---- The records

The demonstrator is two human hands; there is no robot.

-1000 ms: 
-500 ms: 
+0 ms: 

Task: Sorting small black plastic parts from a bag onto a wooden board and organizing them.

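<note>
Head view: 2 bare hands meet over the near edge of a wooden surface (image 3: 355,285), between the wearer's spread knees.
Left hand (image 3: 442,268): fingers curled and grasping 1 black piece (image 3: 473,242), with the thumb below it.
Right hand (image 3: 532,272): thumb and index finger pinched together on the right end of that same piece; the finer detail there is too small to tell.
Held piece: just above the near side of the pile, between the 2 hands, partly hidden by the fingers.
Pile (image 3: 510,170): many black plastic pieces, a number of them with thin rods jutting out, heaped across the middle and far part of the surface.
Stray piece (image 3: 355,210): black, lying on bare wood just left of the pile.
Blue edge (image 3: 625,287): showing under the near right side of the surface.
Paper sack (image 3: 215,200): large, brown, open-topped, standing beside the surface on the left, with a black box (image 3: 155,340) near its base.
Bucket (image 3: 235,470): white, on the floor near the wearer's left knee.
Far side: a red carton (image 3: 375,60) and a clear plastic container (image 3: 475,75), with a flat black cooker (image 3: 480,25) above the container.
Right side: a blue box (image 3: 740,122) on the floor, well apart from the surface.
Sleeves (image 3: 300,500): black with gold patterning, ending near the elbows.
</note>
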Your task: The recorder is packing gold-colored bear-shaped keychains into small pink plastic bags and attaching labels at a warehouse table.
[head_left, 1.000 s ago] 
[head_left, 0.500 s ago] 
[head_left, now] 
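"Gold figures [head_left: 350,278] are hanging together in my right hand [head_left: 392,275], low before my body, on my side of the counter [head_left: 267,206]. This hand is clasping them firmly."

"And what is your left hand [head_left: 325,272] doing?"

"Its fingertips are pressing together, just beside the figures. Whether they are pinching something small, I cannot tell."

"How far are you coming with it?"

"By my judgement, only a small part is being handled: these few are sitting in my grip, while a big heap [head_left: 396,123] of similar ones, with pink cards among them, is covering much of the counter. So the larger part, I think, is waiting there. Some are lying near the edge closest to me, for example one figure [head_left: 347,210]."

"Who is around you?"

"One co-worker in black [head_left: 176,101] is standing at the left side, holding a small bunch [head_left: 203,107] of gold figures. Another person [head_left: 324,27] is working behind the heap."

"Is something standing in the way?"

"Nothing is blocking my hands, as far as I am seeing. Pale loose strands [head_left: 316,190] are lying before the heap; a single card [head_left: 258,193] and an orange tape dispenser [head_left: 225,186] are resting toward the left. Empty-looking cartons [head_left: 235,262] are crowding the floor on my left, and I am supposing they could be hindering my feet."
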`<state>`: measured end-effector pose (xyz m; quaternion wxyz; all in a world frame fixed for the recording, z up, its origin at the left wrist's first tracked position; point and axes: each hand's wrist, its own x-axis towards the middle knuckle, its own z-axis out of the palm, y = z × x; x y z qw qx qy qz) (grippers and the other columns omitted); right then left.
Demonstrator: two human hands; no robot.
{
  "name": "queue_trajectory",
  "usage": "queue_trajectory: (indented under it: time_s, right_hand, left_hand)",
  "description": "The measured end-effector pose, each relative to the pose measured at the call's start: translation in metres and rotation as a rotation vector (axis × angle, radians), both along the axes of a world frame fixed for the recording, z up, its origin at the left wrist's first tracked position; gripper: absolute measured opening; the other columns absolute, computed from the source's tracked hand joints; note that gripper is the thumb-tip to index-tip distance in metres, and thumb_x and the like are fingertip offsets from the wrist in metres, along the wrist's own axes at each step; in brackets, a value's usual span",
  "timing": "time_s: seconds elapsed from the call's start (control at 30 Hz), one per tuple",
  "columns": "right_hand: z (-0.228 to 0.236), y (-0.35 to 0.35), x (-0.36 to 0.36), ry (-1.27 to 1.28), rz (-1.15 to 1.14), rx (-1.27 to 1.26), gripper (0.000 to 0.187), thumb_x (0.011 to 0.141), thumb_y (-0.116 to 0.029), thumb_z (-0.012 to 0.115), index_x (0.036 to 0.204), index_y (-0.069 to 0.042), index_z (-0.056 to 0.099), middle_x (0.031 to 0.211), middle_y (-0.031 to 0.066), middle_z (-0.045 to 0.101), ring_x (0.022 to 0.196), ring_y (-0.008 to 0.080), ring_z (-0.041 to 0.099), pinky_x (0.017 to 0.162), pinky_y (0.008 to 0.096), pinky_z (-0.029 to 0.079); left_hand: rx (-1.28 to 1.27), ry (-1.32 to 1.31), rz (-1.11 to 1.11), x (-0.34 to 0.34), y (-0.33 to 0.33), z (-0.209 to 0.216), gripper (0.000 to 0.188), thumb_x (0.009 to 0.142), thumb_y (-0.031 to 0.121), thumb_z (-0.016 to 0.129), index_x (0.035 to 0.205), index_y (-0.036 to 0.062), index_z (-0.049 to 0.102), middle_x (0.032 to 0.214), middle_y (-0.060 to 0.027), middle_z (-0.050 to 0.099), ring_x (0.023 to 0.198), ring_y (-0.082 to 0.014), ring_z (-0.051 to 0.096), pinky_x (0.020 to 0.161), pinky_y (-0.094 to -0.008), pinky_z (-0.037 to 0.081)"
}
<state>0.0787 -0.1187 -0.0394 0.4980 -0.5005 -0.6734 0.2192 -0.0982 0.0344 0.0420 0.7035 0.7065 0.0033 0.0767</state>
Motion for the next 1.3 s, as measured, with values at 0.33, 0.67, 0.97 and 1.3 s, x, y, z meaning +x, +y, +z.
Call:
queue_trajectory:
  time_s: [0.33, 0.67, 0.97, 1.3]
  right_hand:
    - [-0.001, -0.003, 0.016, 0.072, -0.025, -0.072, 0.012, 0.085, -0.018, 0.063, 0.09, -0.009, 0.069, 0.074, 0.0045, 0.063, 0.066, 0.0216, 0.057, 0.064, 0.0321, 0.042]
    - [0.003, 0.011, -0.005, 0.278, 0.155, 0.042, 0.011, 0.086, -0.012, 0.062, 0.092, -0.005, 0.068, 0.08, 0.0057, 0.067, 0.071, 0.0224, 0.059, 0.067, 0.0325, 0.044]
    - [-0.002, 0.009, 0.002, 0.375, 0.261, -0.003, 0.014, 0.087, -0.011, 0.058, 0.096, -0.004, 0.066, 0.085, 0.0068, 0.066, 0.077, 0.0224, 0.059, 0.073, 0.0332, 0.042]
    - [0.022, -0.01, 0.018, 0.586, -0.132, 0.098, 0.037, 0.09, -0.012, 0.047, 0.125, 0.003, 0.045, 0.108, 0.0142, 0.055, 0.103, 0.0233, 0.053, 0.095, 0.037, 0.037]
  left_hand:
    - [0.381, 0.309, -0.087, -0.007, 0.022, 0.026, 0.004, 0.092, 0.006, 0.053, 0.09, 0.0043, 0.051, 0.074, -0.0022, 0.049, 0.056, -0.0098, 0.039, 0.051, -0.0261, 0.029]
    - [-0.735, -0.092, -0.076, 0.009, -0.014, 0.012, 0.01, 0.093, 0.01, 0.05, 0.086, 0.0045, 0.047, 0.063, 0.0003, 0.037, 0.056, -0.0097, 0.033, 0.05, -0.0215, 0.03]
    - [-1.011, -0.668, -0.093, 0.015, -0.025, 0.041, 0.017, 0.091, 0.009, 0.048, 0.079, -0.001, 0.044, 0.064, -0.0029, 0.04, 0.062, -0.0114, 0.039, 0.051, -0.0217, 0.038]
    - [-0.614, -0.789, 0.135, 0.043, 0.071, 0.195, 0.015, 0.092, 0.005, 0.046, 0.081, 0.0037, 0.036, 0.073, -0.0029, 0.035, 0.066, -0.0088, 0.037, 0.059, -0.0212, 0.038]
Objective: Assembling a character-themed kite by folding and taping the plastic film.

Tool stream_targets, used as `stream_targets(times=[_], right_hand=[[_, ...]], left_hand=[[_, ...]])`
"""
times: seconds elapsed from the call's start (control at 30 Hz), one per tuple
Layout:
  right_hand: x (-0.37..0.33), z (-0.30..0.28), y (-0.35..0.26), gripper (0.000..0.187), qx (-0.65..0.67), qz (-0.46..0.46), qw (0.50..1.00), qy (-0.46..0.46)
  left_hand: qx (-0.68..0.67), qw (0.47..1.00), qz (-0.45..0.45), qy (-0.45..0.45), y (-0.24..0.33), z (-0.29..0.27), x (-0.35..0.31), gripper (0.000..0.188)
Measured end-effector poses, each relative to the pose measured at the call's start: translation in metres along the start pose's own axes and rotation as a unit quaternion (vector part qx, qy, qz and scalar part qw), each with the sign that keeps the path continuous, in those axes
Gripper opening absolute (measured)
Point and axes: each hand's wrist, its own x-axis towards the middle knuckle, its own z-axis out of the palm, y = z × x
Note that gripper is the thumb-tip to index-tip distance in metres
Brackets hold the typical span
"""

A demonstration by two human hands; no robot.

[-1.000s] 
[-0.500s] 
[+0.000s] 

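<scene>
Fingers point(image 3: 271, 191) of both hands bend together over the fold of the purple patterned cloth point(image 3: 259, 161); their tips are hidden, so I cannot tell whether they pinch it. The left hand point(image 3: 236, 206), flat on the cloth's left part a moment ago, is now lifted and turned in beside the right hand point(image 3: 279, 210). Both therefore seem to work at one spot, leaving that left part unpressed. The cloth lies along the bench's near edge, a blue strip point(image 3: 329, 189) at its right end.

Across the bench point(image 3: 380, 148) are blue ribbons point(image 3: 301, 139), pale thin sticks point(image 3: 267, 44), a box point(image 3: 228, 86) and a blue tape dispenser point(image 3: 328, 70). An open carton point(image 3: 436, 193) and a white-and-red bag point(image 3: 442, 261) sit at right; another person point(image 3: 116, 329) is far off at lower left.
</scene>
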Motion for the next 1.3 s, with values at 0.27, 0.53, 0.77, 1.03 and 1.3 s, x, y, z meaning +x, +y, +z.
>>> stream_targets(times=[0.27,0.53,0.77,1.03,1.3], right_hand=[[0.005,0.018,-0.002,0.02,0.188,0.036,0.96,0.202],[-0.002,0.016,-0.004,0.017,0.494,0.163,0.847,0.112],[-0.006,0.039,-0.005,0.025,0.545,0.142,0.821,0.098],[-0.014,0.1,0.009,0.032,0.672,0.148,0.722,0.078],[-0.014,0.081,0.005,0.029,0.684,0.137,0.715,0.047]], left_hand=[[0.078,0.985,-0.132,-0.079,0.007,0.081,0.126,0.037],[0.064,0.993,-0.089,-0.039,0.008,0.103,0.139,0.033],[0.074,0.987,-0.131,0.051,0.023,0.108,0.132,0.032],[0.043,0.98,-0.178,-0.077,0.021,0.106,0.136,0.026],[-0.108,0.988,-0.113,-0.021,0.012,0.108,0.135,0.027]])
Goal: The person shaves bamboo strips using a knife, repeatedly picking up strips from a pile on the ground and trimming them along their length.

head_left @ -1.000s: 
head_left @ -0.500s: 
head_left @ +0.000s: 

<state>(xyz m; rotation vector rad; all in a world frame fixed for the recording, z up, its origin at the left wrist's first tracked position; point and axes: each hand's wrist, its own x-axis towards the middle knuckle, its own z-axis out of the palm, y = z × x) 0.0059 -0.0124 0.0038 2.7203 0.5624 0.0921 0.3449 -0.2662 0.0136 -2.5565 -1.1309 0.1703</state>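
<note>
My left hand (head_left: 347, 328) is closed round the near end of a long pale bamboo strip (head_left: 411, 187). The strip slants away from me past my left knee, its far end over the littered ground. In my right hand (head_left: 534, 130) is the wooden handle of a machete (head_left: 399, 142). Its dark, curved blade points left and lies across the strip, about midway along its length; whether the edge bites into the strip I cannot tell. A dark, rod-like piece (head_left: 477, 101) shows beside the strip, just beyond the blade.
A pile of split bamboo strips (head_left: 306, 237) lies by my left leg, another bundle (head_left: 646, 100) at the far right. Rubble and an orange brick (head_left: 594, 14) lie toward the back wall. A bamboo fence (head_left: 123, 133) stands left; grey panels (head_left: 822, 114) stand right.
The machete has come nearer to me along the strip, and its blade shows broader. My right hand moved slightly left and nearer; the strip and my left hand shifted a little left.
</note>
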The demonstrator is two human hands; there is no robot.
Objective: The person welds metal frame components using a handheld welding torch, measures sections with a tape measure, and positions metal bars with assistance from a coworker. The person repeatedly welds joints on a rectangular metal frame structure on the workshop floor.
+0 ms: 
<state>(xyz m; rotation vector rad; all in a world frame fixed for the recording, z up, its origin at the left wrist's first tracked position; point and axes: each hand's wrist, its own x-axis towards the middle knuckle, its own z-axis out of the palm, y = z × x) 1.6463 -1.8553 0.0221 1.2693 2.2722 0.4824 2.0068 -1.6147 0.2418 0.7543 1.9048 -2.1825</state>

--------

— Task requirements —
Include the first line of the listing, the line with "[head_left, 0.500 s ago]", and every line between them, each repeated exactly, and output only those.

— Response to this task —
The demonstrator is two human hands; there is no robot.

-1000 ms: 
-500 ms: 
+0 ms: 

Task: Sorting small black plastic parts from a bag onto a wooden board and organizing them.

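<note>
Head view: 2 bare hands meet over the near edge of a wooden surface (image 3: 355,285), between the wearer's spread knees.
Left hand (image 3: 442,268): fingers curled and grasping 1 black piece (image 3: 473,242), with the thumb below it.
Right hand (image 3: 532,272): thumb and index finger pinched together on the right end of that same piece; the finer detail there is too small to tell.
Held piece: just above the near side of the pile, between the 2 hands, partly hidden by the fingers.
Pile (image 3: 510,170): many black plastic pieces, a number of them with thin rods jutting out, heaped across the middle and far part of the surface.
Stray piece (image 3: 355,210): black, lying on bare wood just left of the pile.
Blue edge (image 3: 625,287): showing under the near right side of the surface.
Paper sack (image 3: 215,200): large, brown, open-topped, standing beside the surface on the left, with a black box (image 3: 155,340) near its base.
Bucket (image 3: 235,470): white, on the floor near the wearer's left knee.
Far side: a red carton (image 3: 375,60) and a clear plastic container (image 3: 475,75), with a flat black cooker (image 3: 480,25) above the container.
Right side: a blue box (image 3: 740,122) on the floor, well apart from the surface.
Sleeves (image 3: 300,500): black with gold patterning, ending near the elbows.
</note>
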Your task: The recorder is packing gold-colored bear-shaped keychains into small pink plastic bags and attaching labels at a warehouse table.
[head_left, 1.000 s ago] 
[head_left, 0.500 s ago] 

Nothing else goes with this output.